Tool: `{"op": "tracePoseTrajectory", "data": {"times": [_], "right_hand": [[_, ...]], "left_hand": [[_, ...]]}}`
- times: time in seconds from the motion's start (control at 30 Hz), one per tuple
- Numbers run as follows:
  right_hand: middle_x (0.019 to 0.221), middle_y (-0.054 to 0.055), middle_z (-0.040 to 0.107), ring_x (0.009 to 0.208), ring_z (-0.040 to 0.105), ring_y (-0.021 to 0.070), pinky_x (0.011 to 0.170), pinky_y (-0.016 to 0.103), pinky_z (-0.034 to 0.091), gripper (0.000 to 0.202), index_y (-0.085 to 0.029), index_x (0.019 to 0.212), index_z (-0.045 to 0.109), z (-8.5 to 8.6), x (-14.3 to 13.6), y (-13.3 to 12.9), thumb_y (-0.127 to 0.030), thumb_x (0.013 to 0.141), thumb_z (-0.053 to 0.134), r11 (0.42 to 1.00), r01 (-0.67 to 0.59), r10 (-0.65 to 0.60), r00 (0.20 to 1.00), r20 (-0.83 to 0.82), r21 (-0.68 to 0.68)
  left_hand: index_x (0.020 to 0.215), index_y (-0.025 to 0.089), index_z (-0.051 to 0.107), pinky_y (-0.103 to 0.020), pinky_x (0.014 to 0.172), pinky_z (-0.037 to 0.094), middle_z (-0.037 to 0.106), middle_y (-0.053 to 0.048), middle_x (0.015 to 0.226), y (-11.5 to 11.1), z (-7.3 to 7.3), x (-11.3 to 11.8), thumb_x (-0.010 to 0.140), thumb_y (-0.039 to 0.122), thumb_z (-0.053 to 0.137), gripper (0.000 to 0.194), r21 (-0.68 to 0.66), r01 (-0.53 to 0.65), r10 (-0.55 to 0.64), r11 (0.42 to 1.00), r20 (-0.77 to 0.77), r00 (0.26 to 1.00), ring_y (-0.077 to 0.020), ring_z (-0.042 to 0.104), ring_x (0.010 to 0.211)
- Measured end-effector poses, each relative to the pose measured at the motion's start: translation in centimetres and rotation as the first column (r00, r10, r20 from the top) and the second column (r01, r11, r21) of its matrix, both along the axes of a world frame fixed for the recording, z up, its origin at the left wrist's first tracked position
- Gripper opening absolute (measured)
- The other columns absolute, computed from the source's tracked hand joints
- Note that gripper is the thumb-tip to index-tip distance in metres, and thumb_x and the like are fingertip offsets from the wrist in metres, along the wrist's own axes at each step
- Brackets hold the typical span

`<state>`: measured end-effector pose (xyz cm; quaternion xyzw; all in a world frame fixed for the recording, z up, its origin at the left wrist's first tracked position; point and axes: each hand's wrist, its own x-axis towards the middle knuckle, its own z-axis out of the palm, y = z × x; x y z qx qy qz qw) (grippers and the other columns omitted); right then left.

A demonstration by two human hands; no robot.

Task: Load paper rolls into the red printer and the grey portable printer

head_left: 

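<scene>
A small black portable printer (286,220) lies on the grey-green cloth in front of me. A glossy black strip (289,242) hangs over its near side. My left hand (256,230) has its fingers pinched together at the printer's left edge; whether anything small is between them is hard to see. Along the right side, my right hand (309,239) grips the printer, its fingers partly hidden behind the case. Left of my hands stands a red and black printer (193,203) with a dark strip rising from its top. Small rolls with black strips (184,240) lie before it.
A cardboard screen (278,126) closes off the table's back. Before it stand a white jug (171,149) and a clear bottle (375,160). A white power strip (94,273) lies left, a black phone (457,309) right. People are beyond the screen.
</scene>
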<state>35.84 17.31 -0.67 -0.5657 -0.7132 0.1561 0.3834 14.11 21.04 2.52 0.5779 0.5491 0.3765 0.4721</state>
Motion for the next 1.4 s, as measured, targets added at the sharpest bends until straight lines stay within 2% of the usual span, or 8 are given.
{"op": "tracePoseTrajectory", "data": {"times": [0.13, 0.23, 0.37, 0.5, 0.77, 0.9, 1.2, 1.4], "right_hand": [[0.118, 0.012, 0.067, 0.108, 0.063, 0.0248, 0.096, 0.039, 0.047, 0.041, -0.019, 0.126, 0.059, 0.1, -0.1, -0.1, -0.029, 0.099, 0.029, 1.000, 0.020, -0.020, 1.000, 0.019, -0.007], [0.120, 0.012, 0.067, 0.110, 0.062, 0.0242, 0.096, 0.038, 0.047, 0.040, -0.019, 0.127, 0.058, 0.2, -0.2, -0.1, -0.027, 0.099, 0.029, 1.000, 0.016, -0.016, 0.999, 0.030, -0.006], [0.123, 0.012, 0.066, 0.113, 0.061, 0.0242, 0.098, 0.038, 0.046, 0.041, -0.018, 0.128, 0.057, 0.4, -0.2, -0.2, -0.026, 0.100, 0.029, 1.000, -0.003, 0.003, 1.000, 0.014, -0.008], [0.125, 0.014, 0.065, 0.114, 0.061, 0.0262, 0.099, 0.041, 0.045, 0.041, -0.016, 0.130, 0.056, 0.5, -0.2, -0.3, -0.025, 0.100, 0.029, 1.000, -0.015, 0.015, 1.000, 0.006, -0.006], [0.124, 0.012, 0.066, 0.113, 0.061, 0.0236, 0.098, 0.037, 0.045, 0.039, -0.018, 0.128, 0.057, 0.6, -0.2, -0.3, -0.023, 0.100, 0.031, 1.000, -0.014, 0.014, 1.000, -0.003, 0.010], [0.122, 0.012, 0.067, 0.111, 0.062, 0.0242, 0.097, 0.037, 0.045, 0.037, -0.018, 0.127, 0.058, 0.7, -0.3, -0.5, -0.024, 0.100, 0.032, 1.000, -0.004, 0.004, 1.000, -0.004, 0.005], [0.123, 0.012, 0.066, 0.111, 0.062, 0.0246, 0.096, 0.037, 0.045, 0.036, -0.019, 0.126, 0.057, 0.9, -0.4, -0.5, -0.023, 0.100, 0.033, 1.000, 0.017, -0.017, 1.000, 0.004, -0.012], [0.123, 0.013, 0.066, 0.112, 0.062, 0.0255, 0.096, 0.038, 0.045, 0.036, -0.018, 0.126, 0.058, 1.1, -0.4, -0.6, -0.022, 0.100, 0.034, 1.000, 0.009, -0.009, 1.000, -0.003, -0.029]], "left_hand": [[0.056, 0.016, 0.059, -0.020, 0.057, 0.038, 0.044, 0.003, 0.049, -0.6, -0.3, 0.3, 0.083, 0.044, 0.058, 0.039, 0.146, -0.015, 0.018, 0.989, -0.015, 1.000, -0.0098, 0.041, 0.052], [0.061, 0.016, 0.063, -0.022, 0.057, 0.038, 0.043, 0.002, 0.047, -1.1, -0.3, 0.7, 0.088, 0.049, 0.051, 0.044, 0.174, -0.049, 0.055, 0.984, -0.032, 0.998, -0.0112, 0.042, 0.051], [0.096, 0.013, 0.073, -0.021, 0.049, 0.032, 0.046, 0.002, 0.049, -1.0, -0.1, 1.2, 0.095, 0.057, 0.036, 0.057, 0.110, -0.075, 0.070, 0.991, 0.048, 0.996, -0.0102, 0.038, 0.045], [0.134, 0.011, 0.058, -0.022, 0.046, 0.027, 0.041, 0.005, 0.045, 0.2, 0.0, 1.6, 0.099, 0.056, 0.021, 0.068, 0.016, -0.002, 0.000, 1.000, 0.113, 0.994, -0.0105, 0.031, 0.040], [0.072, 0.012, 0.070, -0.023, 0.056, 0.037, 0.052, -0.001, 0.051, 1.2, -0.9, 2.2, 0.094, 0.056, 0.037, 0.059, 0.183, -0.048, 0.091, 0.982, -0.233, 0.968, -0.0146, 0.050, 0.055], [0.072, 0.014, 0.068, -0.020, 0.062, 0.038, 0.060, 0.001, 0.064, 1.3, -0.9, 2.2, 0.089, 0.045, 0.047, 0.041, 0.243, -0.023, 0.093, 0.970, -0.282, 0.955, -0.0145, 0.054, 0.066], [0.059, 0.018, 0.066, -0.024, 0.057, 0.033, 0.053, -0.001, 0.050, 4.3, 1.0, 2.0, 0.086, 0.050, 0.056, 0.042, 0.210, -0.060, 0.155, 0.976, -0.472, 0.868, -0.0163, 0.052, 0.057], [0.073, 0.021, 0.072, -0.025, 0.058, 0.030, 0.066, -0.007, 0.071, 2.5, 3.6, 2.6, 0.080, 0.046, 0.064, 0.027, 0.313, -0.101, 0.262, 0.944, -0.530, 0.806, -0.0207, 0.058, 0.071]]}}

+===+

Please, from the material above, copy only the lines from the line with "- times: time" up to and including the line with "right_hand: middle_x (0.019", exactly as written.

- times: time in seconds from the motion's start (control at 30 Hz), one per tuple
- Numbers run as follows:
  right_hand: middle_x (0.019 to 0.221), middle_y (-0.054 to 0.055), middle_z (-0.040 to 0.107), ring_x (0.009 to 0.208), ring_z (-0.040 to 0.105), ring_y (-0.021 to 0.070), pinky_x (0.011 to 0.170), pinky_y (-0.016 to 0.103), pinky_z (-0.034 to 0.091), gripper (0.000 to 0.202), index_y (-0.085 to 0.029), index_x (0.019 to 0.212), index_z (-0.045 to 0.109), z (-8.5 to 8.6), x (-14.3 to 13.6), y (-13.3 to 12.9), thumb_y (-0.127 to 0.030), thumb_x (0.013 to 0.141), thumb_z (-0.053 to 0.134), r11 (0.42 to 1.00), r01 (-0.67 to 0.59), r10 (-0.65 to 0.60), r00 (0.20 to 1.00), r20 (-0.83 to 0.82), r21 (-0.68 to 0.68)

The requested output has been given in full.